Nuestra cultura ha tomado por costumbre reconocer sólo los rasgos negativos tanto en el otro como en nosotros mismos, de tal manera que lo propositivo ha quedado relegado a un segundo término y bajo mirada sospechosa. Así, un elemento negativo cobra más fuerza y el propositivo queda marcado como ilusión sospechosa que algun día podría ser, aunque siempre habrá en ella elementos que puedan debilitarla. Y esta forma de conciencia de nosotros mismos, ha tomado lugar, desde la forma más popular como el chiste (aquél de los cangrejos mexicanos dentro de una cubeta) hasta niveles graves en el poder, como es el caso más reciente entre los candidatos a la Presidencia en que la forma más segura que encontraron para demostrar su valía no fue demostrando sus capacidades para el lugar pretendido, sino evidenciando las deficiencias en el rival.

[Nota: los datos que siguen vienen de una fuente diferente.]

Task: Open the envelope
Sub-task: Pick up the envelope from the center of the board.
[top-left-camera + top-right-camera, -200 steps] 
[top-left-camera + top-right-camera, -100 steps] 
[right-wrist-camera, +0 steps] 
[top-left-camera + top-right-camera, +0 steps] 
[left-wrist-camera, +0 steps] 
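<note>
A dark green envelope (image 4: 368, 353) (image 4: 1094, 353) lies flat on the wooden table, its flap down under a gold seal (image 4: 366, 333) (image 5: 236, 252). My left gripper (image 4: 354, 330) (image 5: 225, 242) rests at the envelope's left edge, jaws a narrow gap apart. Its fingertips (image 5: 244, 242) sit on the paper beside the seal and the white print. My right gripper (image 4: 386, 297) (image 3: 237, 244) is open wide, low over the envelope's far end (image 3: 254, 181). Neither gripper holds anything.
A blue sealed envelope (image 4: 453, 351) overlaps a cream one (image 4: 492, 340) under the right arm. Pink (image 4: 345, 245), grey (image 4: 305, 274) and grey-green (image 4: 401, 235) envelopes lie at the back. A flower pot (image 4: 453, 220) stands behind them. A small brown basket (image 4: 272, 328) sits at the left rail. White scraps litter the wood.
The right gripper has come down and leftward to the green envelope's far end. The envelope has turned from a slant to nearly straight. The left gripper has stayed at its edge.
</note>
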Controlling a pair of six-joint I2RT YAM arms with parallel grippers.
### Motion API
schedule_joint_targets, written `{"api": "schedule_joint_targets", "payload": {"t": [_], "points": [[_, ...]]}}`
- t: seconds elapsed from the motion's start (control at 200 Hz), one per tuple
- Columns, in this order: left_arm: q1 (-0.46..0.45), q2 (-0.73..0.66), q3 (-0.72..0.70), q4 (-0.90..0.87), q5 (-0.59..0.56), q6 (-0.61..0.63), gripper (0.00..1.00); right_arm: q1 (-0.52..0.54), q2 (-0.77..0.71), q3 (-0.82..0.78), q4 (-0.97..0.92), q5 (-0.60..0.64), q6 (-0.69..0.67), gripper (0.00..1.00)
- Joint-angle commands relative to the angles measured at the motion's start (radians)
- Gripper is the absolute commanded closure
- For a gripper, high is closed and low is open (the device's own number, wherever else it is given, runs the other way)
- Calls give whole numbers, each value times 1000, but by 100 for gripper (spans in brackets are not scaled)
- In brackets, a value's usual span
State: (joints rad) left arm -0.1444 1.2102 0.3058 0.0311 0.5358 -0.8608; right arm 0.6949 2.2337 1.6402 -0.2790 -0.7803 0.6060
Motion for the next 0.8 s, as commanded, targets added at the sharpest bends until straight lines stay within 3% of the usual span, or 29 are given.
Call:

Y si ésto es un reflejo de nosotros los mexicanos como Nación, luego entonces, tenemos un problema. Y el mayor problema es que los alimentamos diariamente, añorando el bienestar social, fantasiado como muy lejano mientras vaciamos las cenizas de un cigarro sobre alguna reserva natural. Quizá no se trata de llevar nuestra fantasía demasiado lejos; quizá sólo se trate de voltear y echar un ojo a todos aquéllos elementos positivos que nos negamos a ver. Quizá lo que la nación haga, hará el individuo y viceversa; quizá no podemos ser de otra manera o quizá México tiene un bienestar tan basto que se esconde a nuestros ojos.

(...) hizo como tantos atletas: una vez obtenida la victoria, creyó que podía descuidar el ejercicio. op. Jenofonte, Recuerdos de Sócrates, I, 2, 19.